What I bring to a friendship

Anyone can heal and become a better version of themselves when there are almost no obstacles stopping them. I’ve had enough saved income to survive off of, and almost nothing else to occupy myself beyond catching up on old video games, sleeping, or petting either one of two cute furry animals. Who wouldn’t come out of a few weeks with proper rest, food, and hobbies and not feel better than they did before.

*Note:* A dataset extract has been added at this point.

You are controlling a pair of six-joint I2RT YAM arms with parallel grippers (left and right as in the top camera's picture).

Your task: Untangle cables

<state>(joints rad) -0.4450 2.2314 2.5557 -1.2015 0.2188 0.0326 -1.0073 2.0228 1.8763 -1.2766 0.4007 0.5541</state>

But now there will be obstacles. I was lucky to have this window where I could start being a real person again. Not many people have that; they’re just asked to deal with their shit while they’re dealing with all the other shit that made things shitty in the first place. I’m done with school. There will never be another time in which the only thing I am is a student. I’ve got enough weeks under my belt so one more doesn’t feel like much. Time isn’t going to prolong itself so I can revisit the feeling of stabbing prickly pears with a stick in a gully, and there won’t be as many opportunities for me to hide in the blankets instead of acknowledging the real world. In a week, it looks like I get started doing what everyone else does: work until you can’t anymore, and it’s going to be the longest time I ever spend on anything.

7 Replies to “Working Until I Die: My Last Summer Ends in a Week”

  1. I remember those long, hot summers in Texas. Ours last from May to November, so they still are a bit long, but not nearly as long as when I was in elementary school.